District Court of Appeal of Florida. Third District.
*879 Sanford M. Swerdlin, Miami, for appellant.
Irene Redstone, Miami, for appellee.
Before HENDRY, C.J., and TILLMAN PEARSON and SWANN, JJ.
HENDRY, Chief Judge.
Plaintiff-wife filed an amended complaint praying to be divorced from the defendant on the ground of extreme cruelty. The basic allegations were that the defendant-husband constantly accused her of infidelity and physically abused her during their marital relationship. On final hearing the chancellor dismissed the cause and required the husband to pay attorney's fees and costs.
The wife contends that the chancellor erred in denying her prayer for divorce where the evidence sustains the allegation that her husband accused her of infidelity.
The chancellor found that although the evidence did not present sufficient facts to show that the wife was guilty of any infidelity, she was at fault in creating circumstances from which a man could reasonably make such accusations.
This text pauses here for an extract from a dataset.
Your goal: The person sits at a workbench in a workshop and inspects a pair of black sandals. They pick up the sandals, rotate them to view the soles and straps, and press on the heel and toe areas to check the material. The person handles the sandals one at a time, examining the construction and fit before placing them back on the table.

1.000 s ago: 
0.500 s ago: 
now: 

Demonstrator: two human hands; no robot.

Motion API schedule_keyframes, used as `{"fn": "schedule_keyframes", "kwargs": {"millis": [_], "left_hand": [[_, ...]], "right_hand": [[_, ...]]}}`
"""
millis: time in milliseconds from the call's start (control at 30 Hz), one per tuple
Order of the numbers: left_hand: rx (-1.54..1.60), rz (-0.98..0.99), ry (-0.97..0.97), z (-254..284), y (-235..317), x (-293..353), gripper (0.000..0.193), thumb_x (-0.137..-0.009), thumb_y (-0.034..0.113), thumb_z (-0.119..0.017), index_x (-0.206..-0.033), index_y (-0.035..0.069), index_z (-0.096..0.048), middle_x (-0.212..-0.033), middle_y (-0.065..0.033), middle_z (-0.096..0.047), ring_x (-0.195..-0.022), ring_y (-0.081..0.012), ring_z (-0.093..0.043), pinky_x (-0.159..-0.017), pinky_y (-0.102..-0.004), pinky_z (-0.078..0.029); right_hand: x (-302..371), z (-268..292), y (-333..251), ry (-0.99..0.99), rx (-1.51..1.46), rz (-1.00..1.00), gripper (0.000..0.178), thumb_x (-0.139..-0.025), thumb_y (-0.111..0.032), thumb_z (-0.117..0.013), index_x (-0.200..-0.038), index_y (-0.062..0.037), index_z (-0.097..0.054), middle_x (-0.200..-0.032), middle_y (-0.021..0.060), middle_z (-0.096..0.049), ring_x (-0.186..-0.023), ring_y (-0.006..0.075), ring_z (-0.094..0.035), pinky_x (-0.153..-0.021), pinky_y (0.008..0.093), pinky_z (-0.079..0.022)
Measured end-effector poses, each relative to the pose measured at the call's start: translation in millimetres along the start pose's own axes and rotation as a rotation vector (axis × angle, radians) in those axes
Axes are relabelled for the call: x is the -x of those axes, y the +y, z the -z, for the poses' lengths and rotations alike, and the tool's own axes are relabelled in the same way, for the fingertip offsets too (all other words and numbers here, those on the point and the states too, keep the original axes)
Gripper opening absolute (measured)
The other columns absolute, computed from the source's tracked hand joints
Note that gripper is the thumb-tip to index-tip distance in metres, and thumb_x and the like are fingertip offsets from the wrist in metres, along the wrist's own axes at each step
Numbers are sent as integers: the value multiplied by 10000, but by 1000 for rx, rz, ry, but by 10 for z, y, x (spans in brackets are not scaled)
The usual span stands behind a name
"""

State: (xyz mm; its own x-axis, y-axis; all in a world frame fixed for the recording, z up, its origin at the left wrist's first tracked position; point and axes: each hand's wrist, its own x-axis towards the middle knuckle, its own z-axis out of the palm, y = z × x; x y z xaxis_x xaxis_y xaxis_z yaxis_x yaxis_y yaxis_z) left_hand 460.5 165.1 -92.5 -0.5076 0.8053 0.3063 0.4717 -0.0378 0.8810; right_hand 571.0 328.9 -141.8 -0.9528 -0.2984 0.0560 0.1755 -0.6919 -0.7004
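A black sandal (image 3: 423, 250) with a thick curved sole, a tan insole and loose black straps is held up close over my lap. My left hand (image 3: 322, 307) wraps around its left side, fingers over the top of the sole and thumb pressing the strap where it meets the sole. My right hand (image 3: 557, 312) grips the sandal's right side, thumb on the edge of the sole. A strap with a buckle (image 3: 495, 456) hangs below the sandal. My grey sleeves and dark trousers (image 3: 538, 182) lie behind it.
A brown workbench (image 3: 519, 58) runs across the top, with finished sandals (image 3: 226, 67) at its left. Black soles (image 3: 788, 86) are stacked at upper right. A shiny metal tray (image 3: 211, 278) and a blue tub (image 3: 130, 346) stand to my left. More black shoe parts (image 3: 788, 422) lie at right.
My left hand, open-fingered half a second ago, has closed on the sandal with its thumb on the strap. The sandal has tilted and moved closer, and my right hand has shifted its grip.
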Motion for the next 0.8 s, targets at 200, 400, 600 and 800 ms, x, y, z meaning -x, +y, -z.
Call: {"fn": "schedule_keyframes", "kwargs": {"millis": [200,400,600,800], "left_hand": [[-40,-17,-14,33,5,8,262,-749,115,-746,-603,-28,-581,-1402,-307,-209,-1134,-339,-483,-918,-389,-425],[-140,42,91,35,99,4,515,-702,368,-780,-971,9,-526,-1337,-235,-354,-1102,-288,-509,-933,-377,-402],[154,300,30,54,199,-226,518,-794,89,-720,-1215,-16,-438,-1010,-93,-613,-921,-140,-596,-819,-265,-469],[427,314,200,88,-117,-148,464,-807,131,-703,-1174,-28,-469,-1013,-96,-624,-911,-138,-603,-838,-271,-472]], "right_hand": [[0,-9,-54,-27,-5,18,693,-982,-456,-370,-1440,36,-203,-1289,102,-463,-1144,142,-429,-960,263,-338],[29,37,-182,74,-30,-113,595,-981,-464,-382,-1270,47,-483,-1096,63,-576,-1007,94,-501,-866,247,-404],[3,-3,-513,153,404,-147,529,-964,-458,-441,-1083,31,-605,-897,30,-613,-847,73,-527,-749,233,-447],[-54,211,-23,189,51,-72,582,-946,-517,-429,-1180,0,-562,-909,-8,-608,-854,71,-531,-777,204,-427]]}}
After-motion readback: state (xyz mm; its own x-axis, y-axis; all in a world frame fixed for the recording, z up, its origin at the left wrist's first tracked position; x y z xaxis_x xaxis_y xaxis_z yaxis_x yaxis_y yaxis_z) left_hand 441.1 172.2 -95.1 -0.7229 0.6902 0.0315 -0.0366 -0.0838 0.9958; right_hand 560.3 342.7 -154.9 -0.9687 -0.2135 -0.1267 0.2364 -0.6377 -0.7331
There are circumstances in which false and unfounded accusations of infidelity may constitute extreme cruelty.[1] It follows that accusations of infidelity may *880 be false yet not constitute cruelty if the person accused has provoked them by her own conduct giving reasonable foundation for a belief in the truth of the accusations.
Whether or not the accusations are justified is a question of fact to be determined by the chancellor.
It is unnecessary to relate the facts and circumstances upon which the chancellor based his decision. It is our opinion that the chancellor's findings are supported and corroborated by competent evidence of record, and that he did not err in denying the divorce.
The wife further contends that the chancellor abused his discretion in awarding inadequate attorney's fees and costs.
The chancellor awarded the wife the sum of $700.00 as attorney's fees and $70.15 as costs. There was testimony of two expert witnesses to the effect that reasonable fees would be from $2,400.00 to $5,000.00. While this testimony is persuasive, it is not binding upon the chancellor or this court.[2] The amount of attorney's fees to be awarded is a matter largely within the sound judicial discretion of the chancellor, and his determination will not be disturbed unless found to be grossly inadequate.[3]
Taking into consideration the findings of the court, the services rendered and the financial ability of the parties to respond, we find that the award of attorney's fees is not grossly inadequate.
The chancellor did not indicate how he determined that the sum of $70.15 should be awarded as costs. The wife had listed costs in the amount of $420.44. The greater portion of these costs pertained to expert witness fees which the chancellor, during the trial, considered unnecessary. In addition, there were amounts listed for a deposition which was not used at trial and a record search necessitated by the wife's inability to recall that she had previously instituted divorce proceedings. Although it would be helpful to this court if the chancellor had indicated how he reached the sum awarded, we believe it would serve no useful purpose to remand the cause for that reason. It was within the chancellor's discretion to deny most of the items listed as costs. As no abuse of the chancellor's discretion is shown, we have concluded that the amount awarded as costs is correct.
The wife further contends that the chancellor erred in refusing to disqualify himself for bias and prejudice. A motion for disqualification under § 38.10, Fla. Stat., F.S.A. was filed by the wife without supporting affidavits. The motion, which was filed after the final order, was denied because it did not meet the substantial requirements of § 38.10, supra. The chancellor was correct in denying the motion as it was untimely and did not comply with the applicable statute.
We have thoroughly examined all of the points on appeal and find them to be without merit.
Accordingly, the order appealed from is affirmed.
Affirmed.
[1] Parsons v. Parsons, 154 Fla. 299, 17 So. 2d 223 (1944); Wetherington v. Wetherington, 57 Fla. 551, 49 So. 549 (1909).
[2] Chaachou v. Chaachou, Fla. 1961, 135 So. 2d 206; Baruch v. Giblin, 122 Fla. 59, 164 So. 831 (1936).
[3] Chaachou v. Chaachou, supra, note 2; Longino v. Longino, Fla. 1953, 67 So. 2d 203; Raley v. Raley, Fla. 1951, 50 So. 2d 870; Baker v. Baker, 94 Fla. 1001, 114 So. 661 (1927).